Only lines holding the word "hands" are wanted from the records; copy all of them.

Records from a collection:
==========

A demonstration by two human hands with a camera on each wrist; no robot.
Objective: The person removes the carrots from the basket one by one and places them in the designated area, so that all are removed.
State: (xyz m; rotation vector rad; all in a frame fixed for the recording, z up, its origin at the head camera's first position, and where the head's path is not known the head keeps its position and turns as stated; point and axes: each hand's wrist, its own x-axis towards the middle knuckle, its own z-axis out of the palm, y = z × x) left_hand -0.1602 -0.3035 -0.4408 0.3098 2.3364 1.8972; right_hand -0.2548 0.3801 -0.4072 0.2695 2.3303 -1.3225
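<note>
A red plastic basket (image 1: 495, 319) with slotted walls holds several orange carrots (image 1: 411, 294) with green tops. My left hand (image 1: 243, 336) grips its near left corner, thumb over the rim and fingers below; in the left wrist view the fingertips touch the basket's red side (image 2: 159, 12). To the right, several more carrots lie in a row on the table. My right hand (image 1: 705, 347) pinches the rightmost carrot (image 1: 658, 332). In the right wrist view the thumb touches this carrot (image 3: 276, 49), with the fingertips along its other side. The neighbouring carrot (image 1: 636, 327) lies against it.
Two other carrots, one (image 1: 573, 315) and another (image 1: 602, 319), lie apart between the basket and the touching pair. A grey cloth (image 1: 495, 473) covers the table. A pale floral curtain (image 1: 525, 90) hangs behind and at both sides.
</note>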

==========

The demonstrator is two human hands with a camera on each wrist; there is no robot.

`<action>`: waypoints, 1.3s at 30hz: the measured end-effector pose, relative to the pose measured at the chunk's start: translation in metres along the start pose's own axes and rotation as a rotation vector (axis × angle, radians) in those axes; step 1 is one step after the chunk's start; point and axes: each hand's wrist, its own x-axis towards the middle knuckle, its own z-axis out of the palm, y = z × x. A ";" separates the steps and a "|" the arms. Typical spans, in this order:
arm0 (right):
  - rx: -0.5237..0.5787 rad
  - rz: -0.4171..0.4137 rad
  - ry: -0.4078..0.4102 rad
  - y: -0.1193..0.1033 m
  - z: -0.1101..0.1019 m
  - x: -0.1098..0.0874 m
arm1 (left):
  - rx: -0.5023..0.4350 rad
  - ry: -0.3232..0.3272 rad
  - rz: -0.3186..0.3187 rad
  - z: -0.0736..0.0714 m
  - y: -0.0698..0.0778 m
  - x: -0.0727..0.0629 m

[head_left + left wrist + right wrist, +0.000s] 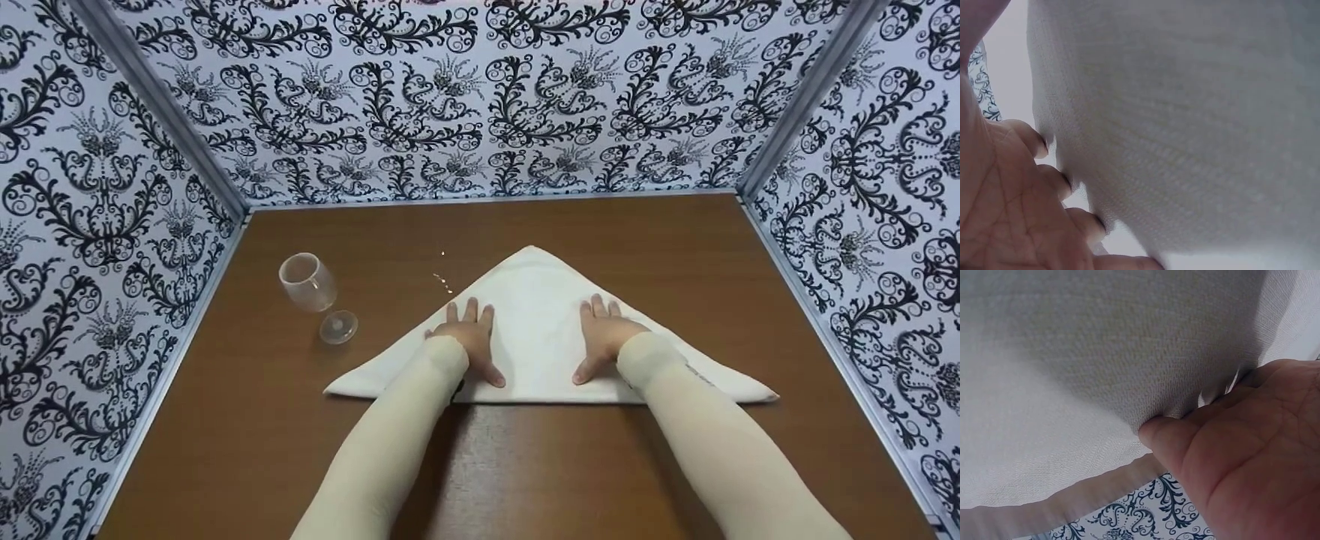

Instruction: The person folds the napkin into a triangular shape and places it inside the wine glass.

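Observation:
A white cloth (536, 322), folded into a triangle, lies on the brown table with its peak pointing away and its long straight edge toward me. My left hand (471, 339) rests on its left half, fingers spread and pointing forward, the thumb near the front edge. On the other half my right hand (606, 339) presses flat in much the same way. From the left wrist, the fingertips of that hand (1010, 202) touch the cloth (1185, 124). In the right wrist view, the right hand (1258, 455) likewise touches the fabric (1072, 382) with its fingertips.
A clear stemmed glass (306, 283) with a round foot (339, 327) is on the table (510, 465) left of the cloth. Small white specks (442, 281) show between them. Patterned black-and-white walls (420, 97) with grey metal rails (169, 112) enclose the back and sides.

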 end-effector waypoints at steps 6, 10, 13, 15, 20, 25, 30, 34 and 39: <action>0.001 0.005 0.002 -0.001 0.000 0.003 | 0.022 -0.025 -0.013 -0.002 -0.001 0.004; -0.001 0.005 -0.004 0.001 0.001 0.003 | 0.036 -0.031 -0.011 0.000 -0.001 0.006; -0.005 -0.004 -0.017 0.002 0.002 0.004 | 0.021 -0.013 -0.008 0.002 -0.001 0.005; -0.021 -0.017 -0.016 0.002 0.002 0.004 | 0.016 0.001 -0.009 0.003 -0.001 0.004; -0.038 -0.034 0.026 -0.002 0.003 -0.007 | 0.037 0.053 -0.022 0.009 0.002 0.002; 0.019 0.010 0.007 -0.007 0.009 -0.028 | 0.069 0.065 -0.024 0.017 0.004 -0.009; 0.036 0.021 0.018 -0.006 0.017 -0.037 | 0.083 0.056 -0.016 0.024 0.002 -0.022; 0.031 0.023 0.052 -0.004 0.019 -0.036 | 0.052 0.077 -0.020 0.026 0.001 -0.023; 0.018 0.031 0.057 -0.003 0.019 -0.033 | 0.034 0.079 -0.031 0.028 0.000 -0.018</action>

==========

**Output for this task**:
A demonstration by two human hands with a camera on each wrist; no robot.
The demonstrator is two human hands with a camera on each wrist; there is no robot.

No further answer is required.